Provided data:
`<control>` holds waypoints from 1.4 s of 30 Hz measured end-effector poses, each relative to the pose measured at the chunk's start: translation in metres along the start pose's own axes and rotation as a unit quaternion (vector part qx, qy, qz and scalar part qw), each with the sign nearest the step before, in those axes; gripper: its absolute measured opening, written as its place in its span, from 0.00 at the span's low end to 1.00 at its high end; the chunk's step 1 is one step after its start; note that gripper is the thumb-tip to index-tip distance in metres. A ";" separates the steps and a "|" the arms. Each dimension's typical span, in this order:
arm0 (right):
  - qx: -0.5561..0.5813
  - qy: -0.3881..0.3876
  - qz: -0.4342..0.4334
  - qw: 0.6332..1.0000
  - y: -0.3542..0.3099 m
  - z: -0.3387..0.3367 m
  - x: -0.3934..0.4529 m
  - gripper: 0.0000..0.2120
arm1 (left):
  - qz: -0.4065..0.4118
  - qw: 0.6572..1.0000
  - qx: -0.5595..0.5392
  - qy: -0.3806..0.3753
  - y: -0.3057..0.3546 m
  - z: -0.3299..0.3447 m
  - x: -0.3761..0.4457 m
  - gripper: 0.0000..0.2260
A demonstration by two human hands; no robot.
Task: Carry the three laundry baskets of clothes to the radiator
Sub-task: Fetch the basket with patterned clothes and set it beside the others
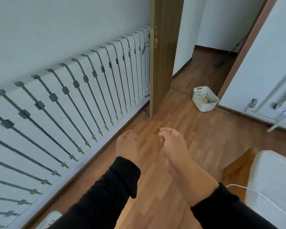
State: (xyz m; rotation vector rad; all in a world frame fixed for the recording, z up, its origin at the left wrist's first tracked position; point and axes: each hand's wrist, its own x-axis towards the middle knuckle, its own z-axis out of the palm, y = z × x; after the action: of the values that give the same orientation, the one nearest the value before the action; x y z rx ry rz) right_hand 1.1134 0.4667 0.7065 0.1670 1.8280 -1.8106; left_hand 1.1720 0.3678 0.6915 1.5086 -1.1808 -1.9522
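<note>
The long radiator [69,96] runs along the wall to the left of the left hand [125,144], which is loose and holds nothing. The right hand [172,146] is empty too, fingers curled. A white basket [205,99] sits far ahead of it by the doorway, so the person should walk over, grab both rims and lift it level.

Smooth wood-grain laminate floor [180,126] with a soft sheen runs under a perforated white plastic laundry basket [205,99], beside a matt white ribbed metal radiator [69,100], a brown wood-veneer door [162,55] and black cloth sleeves [106,192].
</note>
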 end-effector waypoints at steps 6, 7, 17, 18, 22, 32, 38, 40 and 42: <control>0.037 0.041 0.013 0.998 -0.023 -0.032 0.063 0.10 | -0.002 1.000 -0.001 -0.025 0.007 0.070 0.022 0.18; 0.040 0.048 0.017 0.998 -0.026 -0.033 0.074 0.10 | 0.002 1.000 -0.003 -0.027 0.010 0.080 0.029 0.17; 0.056 0.123 0.006 0.991 -0.081 -0.031 0.203 0.10 | -0.004 0.989 0.096 -0.117 0.055 0.205 0.121 0.20; 0.058 0.129 0.006 0.990 -0.086 -0.034 0.210 0.10 | -0.007 0.986 0.098 -0.133 0.058 0.215 0.122 0.21; 0.089 0.197 0.004 0.976 -0.106 -0.057 0.251 0.09 | 0.007 0.965 0.176 -0.194 0.071 0.276 0.138 0.15; 0.136 0.260 -0.017 0.956 -0.161 -0.163 0.354 0.10 | 0.004 0.943 0.208 -0.260 0.068 0.437 0.153 0.14; 0.116 0.225 0.006 0.967 -0.216 -0.224 0.425 0.10 | -0.002 0.955 0.182 -0.233 0.073 0.543 0.158 0.13; 0.108 0.211 0.001 0.971 -0.234 -0.240 0.449 0.10 | 0.000 0.959 0.168 -0.230 0.077 0.574 0.160 0.13; 0.109 0.205 0.003 0.973 -0.249 -0.251 0.473 0.11 | 0.004 0.961 0.163 -0.223 0.080 0.599 0.163 0.13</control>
State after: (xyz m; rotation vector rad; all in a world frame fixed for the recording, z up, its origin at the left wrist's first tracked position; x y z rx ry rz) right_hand 0.5283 0.5485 0.6921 0.6738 1.8815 -2.0870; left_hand 0.5492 0.4261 0.6958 1.2285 -1.7677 -2.2504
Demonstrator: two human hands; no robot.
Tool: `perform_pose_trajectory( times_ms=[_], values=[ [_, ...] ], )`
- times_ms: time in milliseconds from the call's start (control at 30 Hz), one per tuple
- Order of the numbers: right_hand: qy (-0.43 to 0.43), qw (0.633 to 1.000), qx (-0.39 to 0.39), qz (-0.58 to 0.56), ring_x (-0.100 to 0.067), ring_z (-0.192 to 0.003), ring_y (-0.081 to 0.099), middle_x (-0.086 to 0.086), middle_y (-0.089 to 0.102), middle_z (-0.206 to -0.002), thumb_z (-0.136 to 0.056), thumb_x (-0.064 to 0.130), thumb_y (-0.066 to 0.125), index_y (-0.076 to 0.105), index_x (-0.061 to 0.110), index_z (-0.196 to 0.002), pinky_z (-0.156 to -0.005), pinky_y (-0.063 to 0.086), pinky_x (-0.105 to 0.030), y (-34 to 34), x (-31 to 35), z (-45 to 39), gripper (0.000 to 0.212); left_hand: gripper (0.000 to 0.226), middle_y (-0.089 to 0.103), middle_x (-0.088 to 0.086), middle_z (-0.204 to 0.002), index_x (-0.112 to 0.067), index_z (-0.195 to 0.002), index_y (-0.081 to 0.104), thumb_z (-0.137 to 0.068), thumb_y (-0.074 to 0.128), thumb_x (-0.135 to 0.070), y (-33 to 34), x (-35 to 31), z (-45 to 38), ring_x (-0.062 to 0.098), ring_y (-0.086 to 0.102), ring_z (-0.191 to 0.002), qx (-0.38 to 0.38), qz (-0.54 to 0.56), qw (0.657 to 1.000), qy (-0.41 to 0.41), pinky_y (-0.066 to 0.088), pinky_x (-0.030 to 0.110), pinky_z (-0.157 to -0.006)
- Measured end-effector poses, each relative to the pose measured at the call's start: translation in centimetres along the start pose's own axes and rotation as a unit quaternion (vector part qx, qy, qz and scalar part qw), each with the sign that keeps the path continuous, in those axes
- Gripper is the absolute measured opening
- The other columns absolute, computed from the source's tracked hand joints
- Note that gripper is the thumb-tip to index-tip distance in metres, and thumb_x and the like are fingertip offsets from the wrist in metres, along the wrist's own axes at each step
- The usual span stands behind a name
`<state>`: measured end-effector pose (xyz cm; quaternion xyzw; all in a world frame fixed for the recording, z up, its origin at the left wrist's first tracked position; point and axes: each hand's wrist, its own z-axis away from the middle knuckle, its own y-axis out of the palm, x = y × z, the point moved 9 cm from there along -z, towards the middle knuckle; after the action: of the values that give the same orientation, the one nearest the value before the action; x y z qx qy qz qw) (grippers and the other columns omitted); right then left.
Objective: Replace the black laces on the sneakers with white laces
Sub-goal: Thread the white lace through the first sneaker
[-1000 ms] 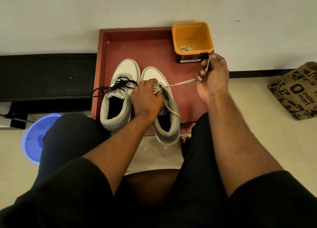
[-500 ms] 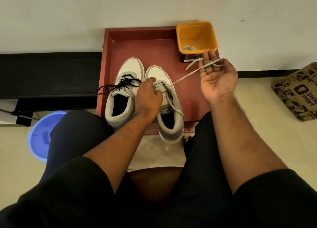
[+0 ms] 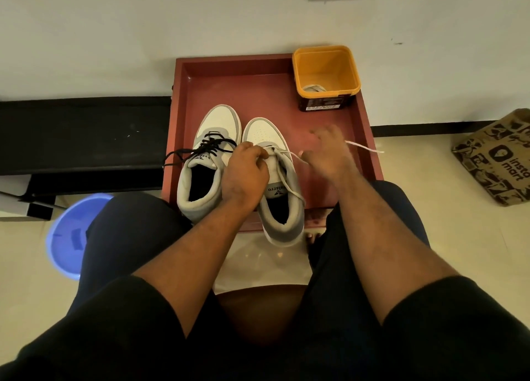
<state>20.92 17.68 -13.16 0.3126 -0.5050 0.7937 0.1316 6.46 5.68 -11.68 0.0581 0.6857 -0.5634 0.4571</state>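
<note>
Both sneakers stand on the tray [image 3: 200, 73], near its front edge. The left hand [image 3: 243, 176] grips the right sneaker [image 3: 282, 208] at its eyelets, likely to steady it. The blurred right hand [image 3: 329, 154] is over the white lace [image 3: 364, 146]; its grip is unclear. The left sneaker [image 3: 200, 185] has black laces [image 3: 206, 148].

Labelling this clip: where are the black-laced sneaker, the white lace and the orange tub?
black-laced sneaker [image 3: 220, 122]: head view, white toe cap.
white lace [image 3: 365, 147]: head view, loose end right of the right hand.
orange tub [image 3: 325, 50]: head view, far rim.
</note>
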Motion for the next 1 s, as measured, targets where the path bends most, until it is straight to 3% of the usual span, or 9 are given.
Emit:
perform_pose_trajectory(
  times_ms=[133,300,433,500,567,633,733,833,1000],
  values=[
    [-0.03,0.999,0.013,-0.025,-0.018,-0.12,0.055,0.001,0.059,-0.131,-0.091,0.022,0.059,0.061,0.02,-0.126,-0.103,0.044,-0.034,1.1,2.0,1.8,0.035,0.032,0.034,0.007,-0.153,-0.012,-0.098,0.073,-0.095,0.054,-0.037,1.2,0.0,1.4,0.026,0.037,-0.135,0.048,-0.1,0.994,0.002,0.037,0.037,-0.106],
    [-0.003,0.994,0.025,-0.106,-0.008,-0.073,0.063,0.006,0.067,-0.082,-0.092,0.018,0.06,0.07,0.018,-0.093,-0.063,0.051,-0.019,1.4,1.6,3.5,0.01,0.049,0.022,0.006,-0.159,-0.014,-0.108,0.072,-0.099,0.039,-0.048,3.4,-0.3,3.0,0.033,0.019,-0.144,0.118,-0.14,0.981,-0.059,0.032,0.049,-0.109],
    [0.004,0.989,0.014,-0.149,-0.007,-0.08,0.065,0.003,0.067,-0.093,-0.09,0.011,0.064,0.063,0.017,-0.117,-0.064,0.054,-0.016,2.4,1.2,4.2,0.028,0.024,0.038,0.006,-0.152,-0.024,-0.084,0.076,-0.09,0.058,-0.038,2.8,0.1,3.2,0.03,0.033,-0.138,0.055,0.046,0.987,-0.143,0.035,0.049,-0.108],
    [0.001,0.987,0.006,-0.161,-0.001,-0.076,0.061,0.009,0.064,-0.09,-0.09,0.009,0.064,0.059,0.017,-0.123,-0.057,0.048,-0.006,2.1,1.3,4.2,0.035,0.021,0.062,0.01,-0.119,-0.026,-0.055,0.067,-0.075,0.065,-0.034,1.7,1.0,3.5,0.027,0.059,-0.109,-0.016,0.189,0.964,-0.187,0.048,0.047,-0.095],
    [-0.053,0.992,-0.003,-0.111,-0.002,-0.094,0.058,0.01,0.06,-0.106,-0.089,0.003,0.061,0.054,0.019,-0.131,-0.077,0.047,-0.006,1.4,2.4,4.6,0.046,0.014,0.067,0.018,-0.095,-0.024,-0.056,0.064,-0.066,0.065,-0.033,1.5,1.8,4.1,0.031,0.066,-0.087,-0.021,0.321,0.911,-0.258,0.054,0.052,-0.084],
    [-0.181,0.983,-0.008,0.019,-0.019,-0.123,0.047,-0.001,0.049,-0.136,-0.084,-0.002,0.058,0.048,0.023,-0.139,-0.103,0.04,-0.027,1.9,5.0,5.2,0.061,0.017,0.072,0.014,-0.088,-0.02,-0.076,0.071,-0.073,0.061,-0.034,1.4,1.1,5.0,0.033,0.068,-0.089,0.035,0.397,0.861,-0.315,0.058,0.05,-0.079],
    [-0.302,0.951,0.0,0.067,-0.021,-0.115,0.052,0.0,0.059,-0.127,-0.084,0.008,0.064,0.063,0.021,-0.123,-0.1,0.041,-0.041,3.5,7.3,6.2,0.041,0.02,0.068,-0.006,-0.069,-0.023,-0.086,0.068,-0.096,0.051,-0.031,0.9,0.0,5.2,0.011,0.062,-0.07,0.118,0.406,0.85,-0.316,0.047,0.028,-0.06],
    [-0.253,0.965,-0.066,-0.018,-0.016,-0.096,0.06,0.0,0.067,-0.106,-0.087,0.012,0.066,0.072,0.012,-0.098,-0.087,0.049,-0.038,1.2,6.5,5.6,0.013,0.029,0.061,-0.011,-0.067,-0.026,-0.071,0.062,-0.097,0.053,-0.036,-1.2,0.5,5.5,0.008,0.047,-0.068,0.148,0.368,0.874,-0.281,0.035,0.029,-0.063],
    [-0.307,0.946,0.064,-0.079,-0.01,-0.098,0.058,0.005,0.052,-0.134,-0.084,0.001,0.066,0.064,0.017,-0.123,-0.082,0.049,-0.02,2.3,8.0,6.7,0.042,0.035,0.065,0.006,-0.081,-0.018,-0.071,0.052,-0.102,0.045,-0.033,-3.1,0.0,6.4,0.002,0.058,-0.061,0.204,0.322,0.906,-0.184,0.045,0.018,-0.06]
  ],
)
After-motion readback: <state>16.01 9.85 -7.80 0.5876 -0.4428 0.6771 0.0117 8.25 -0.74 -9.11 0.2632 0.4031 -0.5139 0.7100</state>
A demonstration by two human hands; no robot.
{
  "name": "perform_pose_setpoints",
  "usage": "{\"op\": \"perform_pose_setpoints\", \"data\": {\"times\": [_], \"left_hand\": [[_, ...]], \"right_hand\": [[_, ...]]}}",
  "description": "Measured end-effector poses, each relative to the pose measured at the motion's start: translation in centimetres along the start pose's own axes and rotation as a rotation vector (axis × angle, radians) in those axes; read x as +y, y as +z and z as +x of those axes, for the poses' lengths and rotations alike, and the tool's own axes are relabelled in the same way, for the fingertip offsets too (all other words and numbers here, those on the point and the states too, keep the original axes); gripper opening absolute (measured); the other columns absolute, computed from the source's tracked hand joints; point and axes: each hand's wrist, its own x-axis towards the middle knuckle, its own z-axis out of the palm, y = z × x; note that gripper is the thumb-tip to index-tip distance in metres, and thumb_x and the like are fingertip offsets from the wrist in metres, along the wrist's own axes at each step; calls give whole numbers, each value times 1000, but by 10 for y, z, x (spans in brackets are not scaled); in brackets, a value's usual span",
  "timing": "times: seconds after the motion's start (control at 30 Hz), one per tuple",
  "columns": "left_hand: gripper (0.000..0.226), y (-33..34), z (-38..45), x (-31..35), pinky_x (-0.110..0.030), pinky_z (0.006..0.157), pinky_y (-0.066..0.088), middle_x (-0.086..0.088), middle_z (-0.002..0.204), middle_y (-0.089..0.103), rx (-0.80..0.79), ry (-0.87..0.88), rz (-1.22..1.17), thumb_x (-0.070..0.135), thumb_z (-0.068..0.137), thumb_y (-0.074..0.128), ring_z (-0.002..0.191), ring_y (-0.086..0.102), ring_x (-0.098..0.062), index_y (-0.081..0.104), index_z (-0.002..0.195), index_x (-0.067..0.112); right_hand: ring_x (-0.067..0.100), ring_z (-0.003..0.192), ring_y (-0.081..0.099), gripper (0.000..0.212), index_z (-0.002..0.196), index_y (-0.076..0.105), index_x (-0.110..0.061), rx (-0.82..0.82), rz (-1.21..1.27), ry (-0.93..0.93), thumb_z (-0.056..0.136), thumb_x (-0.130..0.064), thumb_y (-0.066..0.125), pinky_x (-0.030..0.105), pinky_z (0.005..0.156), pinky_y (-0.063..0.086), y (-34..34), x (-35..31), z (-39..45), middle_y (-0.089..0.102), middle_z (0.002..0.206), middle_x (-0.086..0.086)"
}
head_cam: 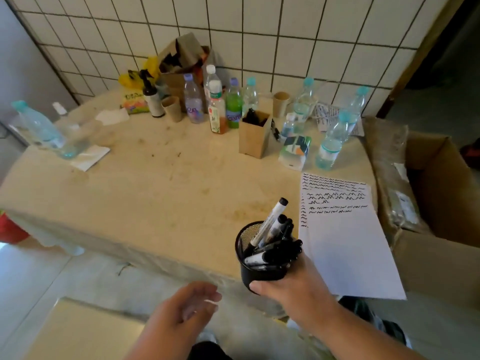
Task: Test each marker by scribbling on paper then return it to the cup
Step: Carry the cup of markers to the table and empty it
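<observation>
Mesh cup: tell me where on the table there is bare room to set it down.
The right hand holds the mesh cup of markers. Bare table runs wide from the scribbled paper leftward to the near edge, behind as far as the brown carton. Crowded: the bottle row along the tiled wall and the bottles above the paper.

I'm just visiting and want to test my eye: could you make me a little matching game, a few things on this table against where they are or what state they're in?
Things:
1. mesh cup of markers
2. sheet of paper
3. left hand
4. brown open box

States:
A. lies flat at the table's right edge, partly scribbled
B. held in the right hand
C. stands among the bottles
D. open, holding nothing

Pairs: 1-B, 2-A, 3-D, 4-C
</observation>
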Motion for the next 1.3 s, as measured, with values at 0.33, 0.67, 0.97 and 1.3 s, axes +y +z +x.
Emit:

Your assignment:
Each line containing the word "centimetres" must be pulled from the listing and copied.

Solution:
- Measured end-effector poses, each relative to the pose measured at the call's start: translation in centimetres along the start pose's own axes and rotation as a unit quaternion (vector part qx, qy, qz and scalar part qw), each with the sign that keeps the path continuous, in those axes
  "description": "Measured end-effector poses, each relative to the pose measured at the motion's start: translation in centimetres along the start pose's own axes and rotation as a rotation vector (axis × angle, radians) in those axes; read x as +y, y as +z and z as +x of those axes, for the poses' lengths and rotations alike, and the tool's own axes are relabelled in the same way, for the fingertip offsets too (all other words and numbers here, those on the point and the states too, keep the original axes); gripper opening absolute (measured); the other columns absolute, computed from the source's tracked hand joints; point and axes: each hand's wrist, its own x-axis towards the middle knuckle, its own z-axis out of the palm, y = z × x; note that gripper is the thumb-tip to index-tip distance in metres, and thumb_x and the like are fingertip offsets from the wrist in metres, along the wrist's own axes at each step; calls give whole numbers, each value times 1000, but by 10 for y, z, x (spans in brackets are not scaled); in brackets, a value's usual span",

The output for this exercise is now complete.